Rétablir un « ISF intelligent », mais aussi réformer la fiscalité
En réalité, les motivations des « anti-ISF » sont essentiellement idéologiques, bien plus que celles des « pro-ISF », et très intéressées : payer moins d’impôt pour accroître sa propre capacité financière, pas seulement pour investir, mais aussi pour transmettre (et ainsi, aggraver les inégalités) et spéculer. Tout cela au mépris des objectifs historiques de la fiscalité : financer l’action publique et réduire les inégalités.
Mais, si vouloir rétablir l’ISF, et si possible un ISF intelligent véritablement redistributif, est légitime, il serait toutefois très insuffisant de s’en tenir à une telle mesure si l’on veut véritablement réformer en profondeur le système fiscal. En effet, il faut alors aussi, entre autres, engager une revue des « niches fiscales » pour déterminer celles qui doivent être supprimées ou réformées, stopper la course de l’impôt sur les sociétés vers le bas et y intégrer une présence numérique, revoir les bases des impôts locaux ou encore intensifier la lutte contre la fraude fiscale.
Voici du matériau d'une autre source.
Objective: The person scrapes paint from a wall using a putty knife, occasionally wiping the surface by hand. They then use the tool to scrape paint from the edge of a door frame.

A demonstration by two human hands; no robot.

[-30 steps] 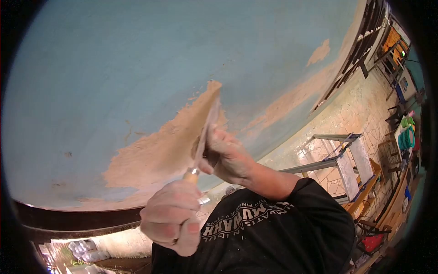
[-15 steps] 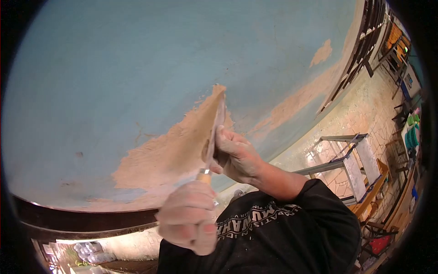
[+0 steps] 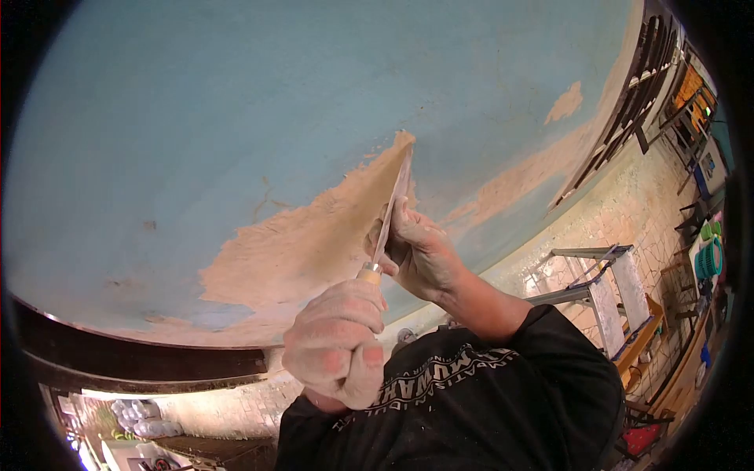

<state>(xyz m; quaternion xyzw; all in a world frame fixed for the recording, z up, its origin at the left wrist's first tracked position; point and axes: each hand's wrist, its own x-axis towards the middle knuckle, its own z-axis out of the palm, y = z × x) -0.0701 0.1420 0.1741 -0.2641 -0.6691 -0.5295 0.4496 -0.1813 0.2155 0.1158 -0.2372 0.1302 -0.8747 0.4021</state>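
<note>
The view has shifted, but 2 hands stay together on the scraper (image 3: 402, 182): left hand (image 3: 336, 337) clamped around its handle (image 3: 369, 274), right hand (image 3: 428, 250) at its blade, by the wall (image 3: 236, 118).

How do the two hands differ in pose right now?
The left hand is a fist around the tool's handle; the right hand steadies the blade with its fingers. The right is nearer the blade's tip, the left farther back. Both look coated in pale dust.
</note>
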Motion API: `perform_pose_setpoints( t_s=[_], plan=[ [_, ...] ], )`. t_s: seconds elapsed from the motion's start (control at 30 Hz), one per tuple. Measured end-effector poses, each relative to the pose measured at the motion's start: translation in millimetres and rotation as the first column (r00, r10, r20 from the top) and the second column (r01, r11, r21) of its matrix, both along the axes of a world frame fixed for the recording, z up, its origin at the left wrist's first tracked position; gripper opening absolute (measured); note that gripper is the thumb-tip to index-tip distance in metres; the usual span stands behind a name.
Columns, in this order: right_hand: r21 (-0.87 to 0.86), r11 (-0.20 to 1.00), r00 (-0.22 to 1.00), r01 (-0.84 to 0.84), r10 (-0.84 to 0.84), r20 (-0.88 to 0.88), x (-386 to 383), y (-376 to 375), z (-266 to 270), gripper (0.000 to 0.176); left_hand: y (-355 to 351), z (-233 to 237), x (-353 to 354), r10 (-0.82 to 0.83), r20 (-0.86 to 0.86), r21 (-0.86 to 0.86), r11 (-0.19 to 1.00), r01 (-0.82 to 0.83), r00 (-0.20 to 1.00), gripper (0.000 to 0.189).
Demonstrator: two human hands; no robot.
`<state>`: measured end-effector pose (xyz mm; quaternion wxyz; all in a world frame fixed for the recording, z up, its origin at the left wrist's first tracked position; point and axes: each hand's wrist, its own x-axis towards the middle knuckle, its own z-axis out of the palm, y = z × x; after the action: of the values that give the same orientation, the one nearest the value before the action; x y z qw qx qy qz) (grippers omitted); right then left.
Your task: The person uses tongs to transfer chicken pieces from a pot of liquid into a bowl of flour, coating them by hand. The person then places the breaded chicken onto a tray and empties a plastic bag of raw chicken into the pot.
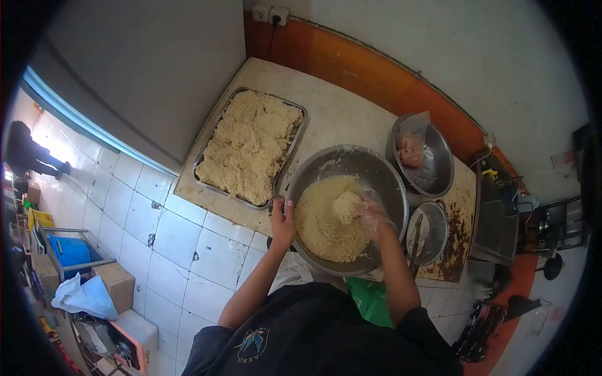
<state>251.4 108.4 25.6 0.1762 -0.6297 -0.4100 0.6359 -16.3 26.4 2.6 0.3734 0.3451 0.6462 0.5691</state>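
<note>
Head view, looking down on a worn countertop (pixel 351 116). Left hand (pixel 282 224) clamps the near rim of a large steel mixing bowl (pixel 382 172), thumb over the edge. Right hand (pixel 371 216), in a clear plastic glove, sits inside the bowl with its fingers curled around a pale clump (pixel 345 207), lifted just above the crumbly yellowish mixture (pixel 323 232) that fills the bowl's lower half. The bowl stands at the counter's front edge, directly before the person. Just left of it, almost touching, lies a rectangular metal tray (pixel 216 128) heaped with similar crumbs. Behind and to the right, a second steel bowl (pixel 439 172) holds a plastic bag (pixel 412 145); below it, a small bowl (pixel 434 241) holds a dark utensil (pixel 416 235). A wall socket (pixel 271 14) sits above the counter.
</note>
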Motion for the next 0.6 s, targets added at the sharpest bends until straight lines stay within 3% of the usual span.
perform_pose_setpoints(
  t_s=[0.07,0.13,0.17,0.2,0.23,0.37,0.43,0.5,0.53,0.6],
  plan=[
    [0.048,0.999,0.998,-0.023,0.026,-0.063,-7.7,-4.7,45.9,0.053,2.6,-7.0,-0.4,-0.004,-0.008,0.029,1.0,0.004,1.0,0.022],
    [0.168,0.979,0.989,0.112,-0.127,0.081,-30.6,-13.4,106.2,0.052,3.7,-4.4,0.8,0.002,0.013,0.008,1.0,-0.003,1.0,0.022],
    [0.175,0.978,0.988,0.114,-0.13,0.086,-25.7,-8.5,86.6,0.052,5.1,-4.6,1.2,0.015,0.024,-0.015,1.0,-0.015,1.0,0.021],
    [0.329,0.929,0.88,-0.171,-0.006,0.476,-18.0,-2.2,49.2,0.052,5.4,-5.6,0.3,0.008,0.028,-0.01,1.0,-0.008,1.0,0.021],
    [0.338,0.815,0.606,-0.471,0.021,0.795,-13.6,-1.1,27.1,0.053,4.5,-11.9,-2.2,-0.055,0.044,-0.051,0.997,0.057,0.998,0.023],
    [0.372,0.743,0.591,-0.556,0.039,0.806,-30.7,-2.6,37.7,0.054,6.0,-2.1,-14.8,-0.125,0.09,-0.026,0.991,0.127,0.988,0.024],
    [0.422,0.816,0.732,-0.394,0.001,0.681,-30.6,-6.2,73.3,0.049,5.1,-7.0,-19.7,-0.112,0.106,-0.026,0.993,0.116,0.988,0.027],
    [0.511,0.791,0.776,-0.336,-0.075,0.627,21.6,0.0,-4.0,0.045,2.8,-7.9,-26.9,-0.079,0.114,-0.023,0.996,0.082,0.99,0.03],
    [0.584,0.768,0.811,-0.263,-0.153,0.565,30.7,-0.9,-36.9,0.041,-3.9,-6.4,-31.7,-0.135,0.198,-0.086,0.984,0.154,0.971,0.033],
    [0.549,0.798,0.848,-0.249,-0.094,0.522,-5.0,-8.3,16.6,0.039,-14.8,-9.3,-50.4,-0.245,0.315,-0.147,0.942,0.302,0.917,0.037]
  ],
)
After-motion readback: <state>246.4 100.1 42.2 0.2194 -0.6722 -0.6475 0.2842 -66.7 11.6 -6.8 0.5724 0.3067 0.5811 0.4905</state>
Le débat reste donc ouvert.
(1) Le PFU est un impôt proportionnel de 30 % regroupant l’impôt sur le revenu et la contribution sociale généralisée sur les revenus financiers et les plus-values sur cession de titres.
(2) Calculs issus des données figurant dans le rapport de la DGFiP de 2014 : « Evolution des départs pour l’étranger et des retours en France des contribuables et évolution du nombre de résidents fiscaux ».